Su rendimiento y los altibajos de los rivales fuerzan a estos a pensar en el próximo curso cuando queda un quinto de Mundial aún

BORJA GONZÁLEZBURIRAM.

Si una cosa ha quedado clara en este 2019 es que la combinación Marc Márquez, RC213V y su lado del box en el Repsol Honda, es muy superior al resto. El piloto español está abrumando a sus rivales con su regularidad y su capacidad de adaptarse a cualquier circunstancia y circuito con una moto muy crítica en el tren delantero y a la que él sólo es capaz de sacarle todo su jugo (Cal Crutchlow está sufriendo mucho en este curso, lo que le ha convertido en un piloto intermitente, mientras que a Jorge Lorenzo se le puede dar por desaparecido y sin tener pinta de resurgir). Y todo esto mientras las potenciales amenazas de este conjunto ganador aparecen y desaparecen de un fin de semana a otro sin que sean capaces de demostrar la constancia necesaria para inquietar al actual número 1 de MotoGP.

Ha sido y es tan nítido ese dominio que, desde muy pronto, Márquez está obligando al resto a poner las luces largas y a mirar a 2020 para tratar de encontrar algo que cambie la dinámica de la categoría. Unos cambios fundamentales para diluir esa sensación que reina en el paddock de que el próximo curso podemos tener más de lo mismo, eso sí, en una competición que, por lo menos, es capaz de ofrecer igualdad y espectáculo en el corto plazo de una carrera (cinco de ellas decididas en la última vuelta con diferencias que han ido de las 13 milésimas de Silverstone entre Alex Rins y Márquez a las 213 de Austria entre Andrea Dovizioso y el líder de la general), una vez que en el largo del título la cosa es muy diferente.

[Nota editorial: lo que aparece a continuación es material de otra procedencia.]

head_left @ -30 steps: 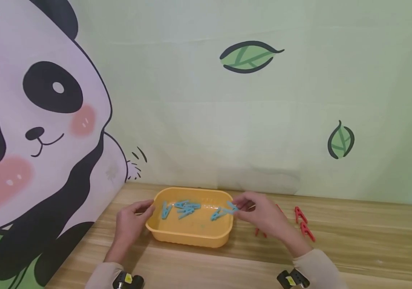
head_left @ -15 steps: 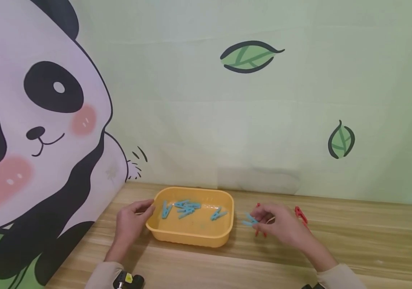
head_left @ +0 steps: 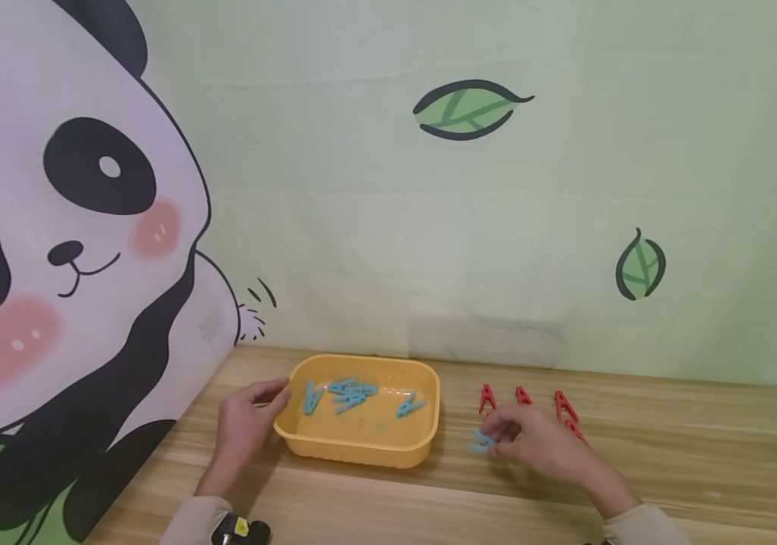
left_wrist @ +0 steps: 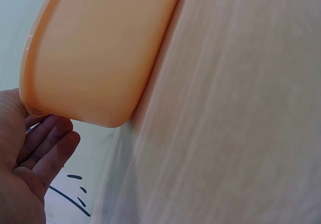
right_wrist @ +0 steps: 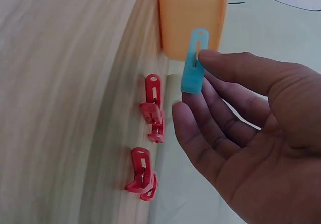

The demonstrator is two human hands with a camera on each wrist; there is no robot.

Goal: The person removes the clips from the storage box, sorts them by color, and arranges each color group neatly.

Dovizioso y Ducati han asomado puntualmente, más o menos donde se esperaba: Catar, Mugello, República Checa, Austria, con la incógnita de saber qué habría pasado en Barcelona, otro buen circuito para la moto roja, donde el italiano terminó por los suelos en los primeros compases de la carrera por un error de Jorge Lorenzo, que también dejó en fuera de juego a Maverick Viñales y a Valentino Rossi; tampoco pudo mostrarse en Silverstone, al verse implicado en un accidente también en el inicio de la prueba tras un fallo de Fabio Quartararo, además de que estuvo muy desdibujado (como el resto de Ducati) en Misano, en un trazado en el que había ganado en 2018.

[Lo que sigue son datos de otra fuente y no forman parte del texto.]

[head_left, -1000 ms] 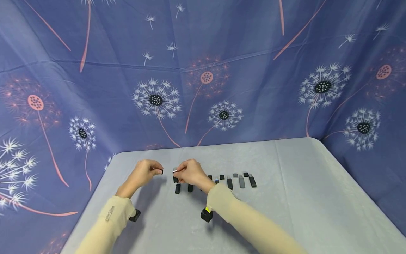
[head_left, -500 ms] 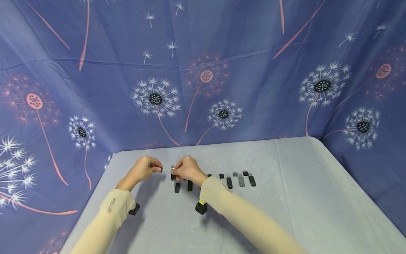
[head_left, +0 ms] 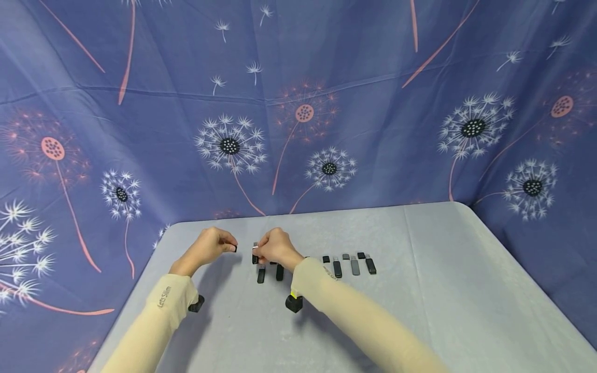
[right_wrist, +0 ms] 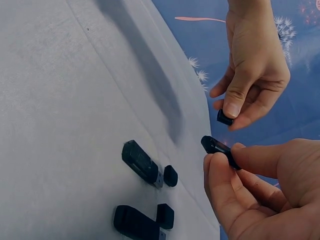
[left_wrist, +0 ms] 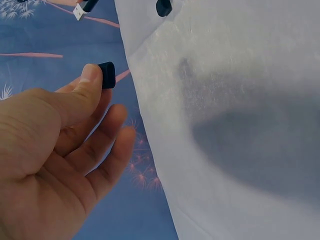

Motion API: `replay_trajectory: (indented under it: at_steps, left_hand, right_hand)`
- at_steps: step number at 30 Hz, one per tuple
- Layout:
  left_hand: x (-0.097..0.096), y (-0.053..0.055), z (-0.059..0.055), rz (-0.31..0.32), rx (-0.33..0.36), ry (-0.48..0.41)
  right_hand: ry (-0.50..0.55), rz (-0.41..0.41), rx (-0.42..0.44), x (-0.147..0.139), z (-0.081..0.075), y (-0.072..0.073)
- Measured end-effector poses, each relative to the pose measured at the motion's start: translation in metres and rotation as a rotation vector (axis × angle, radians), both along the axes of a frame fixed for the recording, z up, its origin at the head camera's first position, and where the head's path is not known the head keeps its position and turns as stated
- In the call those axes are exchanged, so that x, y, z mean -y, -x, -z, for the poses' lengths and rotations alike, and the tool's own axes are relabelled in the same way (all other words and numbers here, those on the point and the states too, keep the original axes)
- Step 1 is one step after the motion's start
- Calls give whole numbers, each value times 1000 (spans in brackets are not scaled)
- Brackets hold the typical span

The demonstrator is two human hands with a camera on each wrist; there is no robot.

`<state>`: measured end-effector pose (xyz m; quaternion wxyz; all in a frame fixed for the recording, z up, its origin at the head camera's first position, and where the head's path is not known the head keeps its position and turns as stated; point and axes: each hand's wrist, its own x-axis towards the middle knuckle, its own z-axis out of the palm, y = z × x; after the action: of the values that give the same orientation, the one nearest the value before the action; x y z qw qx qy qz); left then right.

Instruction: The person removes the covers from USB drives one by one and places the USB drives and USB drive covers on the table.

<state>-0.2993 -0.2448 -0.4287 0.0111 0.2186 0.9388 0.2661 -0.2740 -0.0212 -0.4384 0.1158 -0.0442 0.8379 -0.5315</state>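
Between the left hand's [head_left: 208, 248] thumb and finger is a small black flash drive cap [left_wrist: 108, 75], pinched so that it sticks out past the fingertips. The right hand [head_left: 281, 248] pinches a black USB flash drive [right_wrist: 216, 145] by its body, its metal plug pointing up in the head view. Both hands are raised over the table's far left part, with cap and drive apart. Below the right hand lie two more black flash drives, one [right_wrist: 142, 162] farther left in the head view and another [right_wrist: 134, 222] beside it, each near a loose cap [right_wrist: 170, 176].
Farther right on the pale table [head_left: 420, 311] lie a black drive [head_left: 337, 268], a grey drive [head_left: 355, 266] and another black drive [head_left: 370, 265], a loose cap near each. The right forearm hides part of the row. A blue patterned cloth [head_left: 373, 103] hangs behind.
The right hand has shifted slightly left and away from the person with its flash drive. The left hand keeps its hold on the cap and has barely moved.
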Motion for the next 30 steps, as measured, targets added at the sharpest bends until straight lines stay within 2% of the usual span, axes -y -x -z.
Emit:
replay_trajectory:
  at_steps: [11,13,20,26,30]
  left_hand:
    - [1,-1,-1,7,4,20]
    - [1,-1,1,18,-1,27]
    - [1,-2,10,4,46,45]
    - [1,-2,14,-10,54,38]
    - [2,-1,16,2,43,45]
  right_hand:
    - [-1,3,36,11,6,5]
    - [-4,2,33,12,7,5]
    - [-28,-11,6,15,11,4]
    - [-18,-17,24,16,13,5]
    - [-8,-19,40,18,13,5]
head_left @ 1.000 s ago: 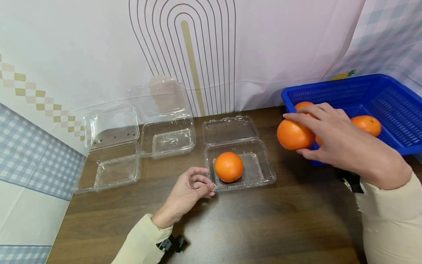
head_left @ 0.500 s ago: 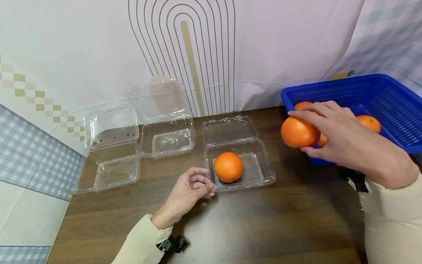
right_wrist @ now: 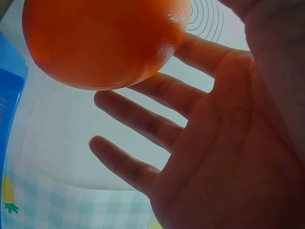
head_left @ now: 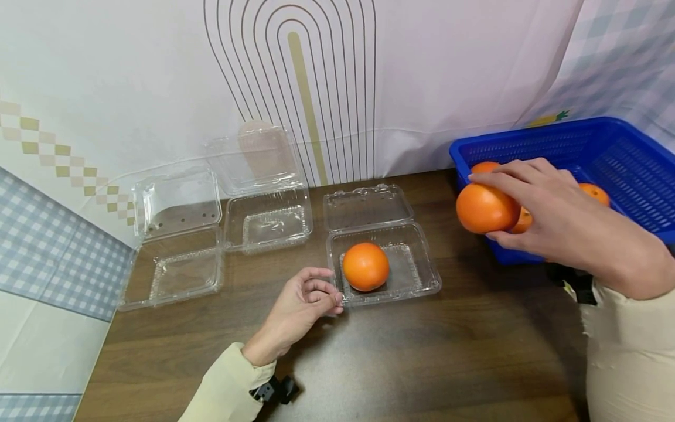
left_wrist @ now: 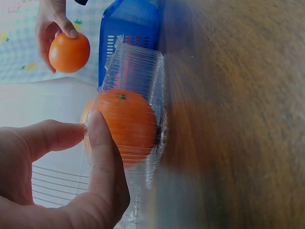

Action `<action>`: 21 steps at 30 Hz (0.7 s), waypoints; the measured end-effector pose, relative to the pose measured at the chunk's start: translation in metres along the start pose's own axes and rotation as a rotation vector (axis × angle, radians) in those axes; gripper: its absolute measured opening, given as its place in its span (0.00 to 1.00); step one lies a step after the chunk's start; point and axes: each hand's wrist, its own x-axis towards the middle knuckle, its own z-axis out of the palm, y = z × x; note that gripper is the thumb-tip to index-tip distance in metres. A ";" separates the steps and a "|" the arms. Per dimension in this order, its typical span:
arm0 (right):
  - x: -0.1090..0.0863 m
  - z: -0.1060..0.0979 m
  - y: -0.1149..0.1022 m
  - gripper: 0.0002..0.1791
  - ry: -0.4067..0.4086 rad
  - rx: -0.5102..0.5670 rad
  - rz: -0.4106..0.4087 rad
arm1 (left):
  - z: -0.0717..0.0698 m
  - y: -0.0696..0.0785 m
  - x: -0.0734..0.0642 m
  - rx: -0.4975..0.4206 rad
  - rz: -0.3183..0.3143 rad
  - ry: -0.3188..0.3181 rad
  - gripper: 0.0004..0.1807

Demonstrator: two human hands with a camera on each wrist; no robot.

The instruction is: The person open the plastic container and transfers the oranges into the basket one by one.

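Observation:
My right hand (head_left: pixel 554 217) grips an orange (head_left: pixel 487 208) between thumb and fingers, above the near left corner of the blue basket (head_left: pixel 606 124). The right wrist view has this orange (right_wrist: pixel 105 43) large at the top, with the lower fingers spread beneath it. With thumb and fingertip, my left hand (head_left: pixel 303 310) pinches the near left corner of a clear plastic clamshell box (head_left: pixel 429 275). That box lies open and holds one orange (head_left: pixel 365 267) in its left half. The left wrist view shows this pinch on the rim, with the boxed orange (left_wrist: pixel 126 126) behind the plastic.
Several more oranges (head_left: pixel 595 193) lie in the basket, partly hidden by my right hand. Two other open clear clamshell boxes (head_left: pixel 269 228) stand at the left, their lids leaning by the printed wall cloth (head_left: pixel 422 88). All rest on a dark wooden table (head_left: pixel 390 363).
My right hand has shifted a little to the right and slightly away with its orange, over the basket's edge. The left hand and the boxes stay still.

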 end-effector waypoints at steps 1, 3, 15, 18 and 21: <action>0.000 0.000 0.000 0.47 0.004 0.000 0.002 | 0.000 0.000 0.000 0.001 0.000 0.001 0.27; -0.001 -0.001 0.002 0.47 0.016 0.002 0.007 | 0.000 0.000 0.000 0.002 -0.001 0.003 0.27; -0.004 -0.004 0.015 0.46 0.023 0.030 0.004 | 0.000 0.001 0.000 0.007 -0.007 0.006 0.28; -0.005 -0.005 0.017 0.46 0.034 0.033 0.002 | 0.000 0.001 0.000 0.007 -0.006 0.004 0.28; -0.006 -0.006 0.018 0.45 0.027 0.036 0.025 | 0.000 0.001 0.000 0.005 -0.003 0.004 0.28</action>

El subcampeón de 2017 y 2018, que hace dos años llevó a su rival hasta el último gran premio en Valencia, no ha escondido en las últimas semanas que algo tiene que hacer su marca para tener opciones de pelear por el título, la misma sensación que ha transmitido en público su compañero, Danilo Petrucci, ganador en Italia y que ha entrado en una crisis de resultados desde que Ducati le garantizó su renovación para 2020. «Lo que necesitamos es mejorar en todos los aspectos, porque no hay que olvidar que Ducati está luchando contra el piloto más fuerte de la historia, que además dispone de una moto fortísima. Para lograrlo debemos mejorar todos y en todas las áreas», afirma este último, a la vez que añade que su compañero de equipo tiene el nivel para ganar un Mundial.

Contratos para 2021 y 2022

Y esto de cara a un año en el que todos los pilotos tendrán que trabajarse sus contratos para 2021 y 2022. Entre ellos también Marc Márquez, que renovó en febrero de 2018 antes de comenzar este bienio de éxitos con Honda. Ese contrato, en el que los bonus por objetivos logrados son una parte muy importante del acuerdo, le situó como el mejor pagado según un estudio de la revista Deshibiker sobre los ngresos provenientes del equipo, es decir, salario, dejando de un lado las posibles ganancias publicitarias de cada piloto. Cifraban su sueldo entre los 13 y los 16 millones de euros por delante de Valentino Rossi, con 9 millones de Yamaha y de Andrea Dovizioso,que se embolsa 6,2 millones provenientes de Borgo Panigale.